(Dataset section begins)

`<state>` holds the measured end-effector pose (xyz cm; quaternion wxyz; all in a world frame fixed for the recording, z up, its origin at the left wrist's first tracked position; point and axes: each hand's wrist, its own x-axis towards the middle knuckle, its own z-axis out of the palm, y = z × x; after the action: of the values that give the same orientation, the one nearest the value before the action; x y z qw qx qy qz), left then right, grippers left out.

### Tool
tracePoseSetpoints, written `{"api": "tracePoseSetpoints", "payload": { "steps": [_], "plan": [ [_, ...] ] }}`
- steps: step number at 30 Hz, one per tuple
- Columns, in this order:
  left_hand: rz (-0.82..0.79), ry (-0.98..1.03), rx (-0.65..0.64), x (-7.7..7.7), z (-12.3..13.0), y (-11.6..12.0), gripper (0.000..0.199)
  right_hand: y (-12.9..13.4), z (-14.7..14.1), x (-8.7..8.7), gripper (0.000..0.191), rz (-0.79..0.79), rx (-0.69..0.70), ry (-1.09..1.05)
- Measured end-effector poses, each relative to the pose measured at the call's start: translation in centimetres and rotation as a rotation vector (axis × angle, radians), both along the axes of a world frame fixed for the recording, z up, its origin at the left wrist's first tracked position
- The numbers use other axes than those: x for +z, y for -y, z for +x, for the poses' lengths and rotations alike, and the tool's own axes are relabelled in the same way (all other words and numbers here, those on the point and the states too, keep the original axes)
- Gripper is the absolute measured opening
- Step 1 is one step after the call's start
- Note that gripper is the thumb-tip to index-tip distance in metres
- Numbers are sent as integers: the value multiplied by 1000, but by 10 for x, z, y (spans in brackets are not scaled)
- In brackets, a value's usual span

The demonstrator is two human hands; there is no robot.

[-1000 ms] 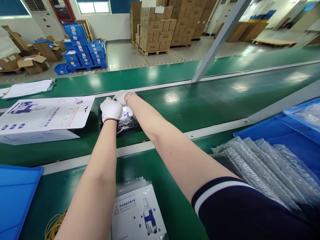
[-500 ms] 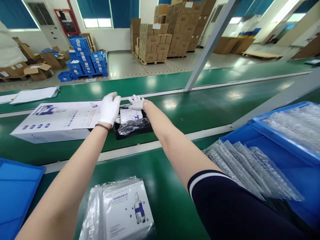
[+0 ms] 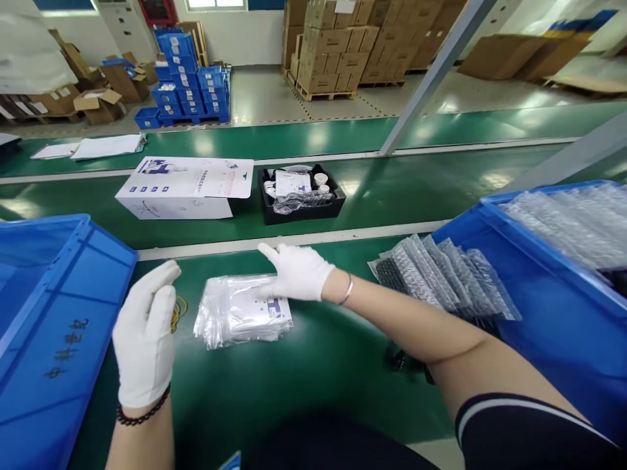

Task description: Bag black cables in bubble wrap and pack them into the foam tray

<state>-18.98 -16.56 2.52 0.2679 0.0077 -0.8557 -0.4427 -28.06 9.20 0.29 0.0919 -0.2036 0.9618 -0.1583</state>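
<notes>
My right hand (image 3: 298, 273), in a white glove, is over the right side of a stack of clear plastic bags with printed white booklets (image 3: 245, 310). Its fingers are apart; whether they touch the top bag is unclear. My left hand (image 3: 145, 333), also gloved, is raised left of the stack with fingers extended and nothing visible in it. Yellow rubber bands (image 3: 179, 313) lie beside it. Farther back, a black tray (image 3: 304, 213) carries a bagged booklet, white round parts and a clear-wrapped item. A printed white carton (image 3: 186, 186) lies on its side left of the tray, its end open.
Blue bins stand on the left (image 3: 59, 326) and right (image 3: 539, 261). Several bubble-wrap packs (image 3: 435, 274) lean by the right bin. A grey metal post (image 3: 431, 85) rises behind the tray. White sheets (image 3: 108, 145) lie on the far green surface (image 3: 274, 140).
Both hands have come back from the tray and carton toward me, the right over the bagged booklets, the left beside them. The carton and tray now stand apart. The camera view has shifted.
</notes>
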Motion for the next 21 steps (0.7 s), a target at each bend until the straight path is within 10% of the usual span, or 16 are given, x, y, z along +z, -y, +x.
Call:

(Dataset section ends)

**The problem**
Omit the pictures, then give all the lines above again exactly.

**Exercise result**
`<state>` holds the measured end-effector pose (xyz cm; quaternion wxyz; all in a world frame fixed for the recording, z up, its origin at the left wrist's first tracked position; point and axes: each hand's wrist, its own x-axis towards the middle knuckle, its own z-axis out of the palm, y = z × x; after the action: of the values that give the same orientation, the one nearest the value before the action; x y z qw qx qy qz), left then right, grippers left out.

### Tool
tracePoseSetpoints, written `{"api": "tracePoseSetpoints", "payload": { "steps": [_], "plan": [ [_, ...] ] }}`
- steps: step number at 30 Hz, one per tuple
- Columns, in this order:
  left_hand: rz (-0.82..0.79), ry (-0.98..1.03), rx (-0.65..0.64), x (-7.7..7.7), z (-12.3..13.0), y (-11.6..12.0), gripper (0.000..0.199)
  right_hand: y (-12.9..13.4), z (-14.7..14.1), x (-8.7..8.7), gripper (0.000..0.191), rz (-0.79..0.79), rx (-0.69..0.70), ry (-1.09..1.05)
- Measured end-effector poses, each relative to the pose measured at the call's start: translation in centimetres and rotation as a rotation vector (axis × angle, radians), both along the axes of a world frame fixed for the recording, z up, its origin at the left wrist's first tracked position
- The numbers use other axes than those: x for +z, y for -y, z for +x, for the poses' lengths and rotations alike, and the tool's own axes are relabelled in the same way (all other words and numbers here, those on the point and the states too, keep the original axes)
- Gripper is the absolute measured opening
- Step 1 is one step after the call's start
- Note that gripper is the thumb-tip to index-tip distance in metres
- Numbers are sent as integers: the value multiplied by 1000, but by 10 for x, z, y (spans in brackets are not scaled)
- In brackets, a value's usual span

The demonstrator is two human hands; there is no robot.

[-1000 ms] 
[-500 ms] 
[+0 ms] 

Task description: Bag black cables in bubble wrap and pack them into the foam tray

<state>-18.98 -16.56 2.52 0.2679 0.0077 -0.8557 -0.4427 -28.06 9.20 0.29 0.0919 -0.2036 0.9618 -0.1583</state>
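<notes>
My right hand (image 3: 298, 273), in a white glove, is over the right side of a stack of clear plastic bags with printed white booklets (image 3: 245, 310). Its fingers are apart; whether they touch the top bag is unclear. My left hand (image 3: 145, 333), also gloved, is raised left of the stack with fingers extended and nothing visible in it. Yellow rubber bands (image 3: 179, 313) lie beside it. Farther back, a black tray (image 3: 304, 213) carries a bagged booklet, white round parts and a clear-wrapped item. A printed white carton (image 3: 186, 186) lies on its side left of the tray, its end open.
Blue bins stand on the left (image 3: 59, 326) and right (image 3: 539, 261). Several bubble-wrap packs (image 3: 435, 274) lean by the right bin. A grey metal post (image 3: 431, 85) rises behind the tray. White sheets (image 3: 108, 145) lie on the far green surface (image 3: 274, 140).
Both hands have come back from the tray and carton toward me, the right over the bagged booklets, the left beside them. The carton and tray now stand apart. The camera view has shifted.
</notes>
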Motion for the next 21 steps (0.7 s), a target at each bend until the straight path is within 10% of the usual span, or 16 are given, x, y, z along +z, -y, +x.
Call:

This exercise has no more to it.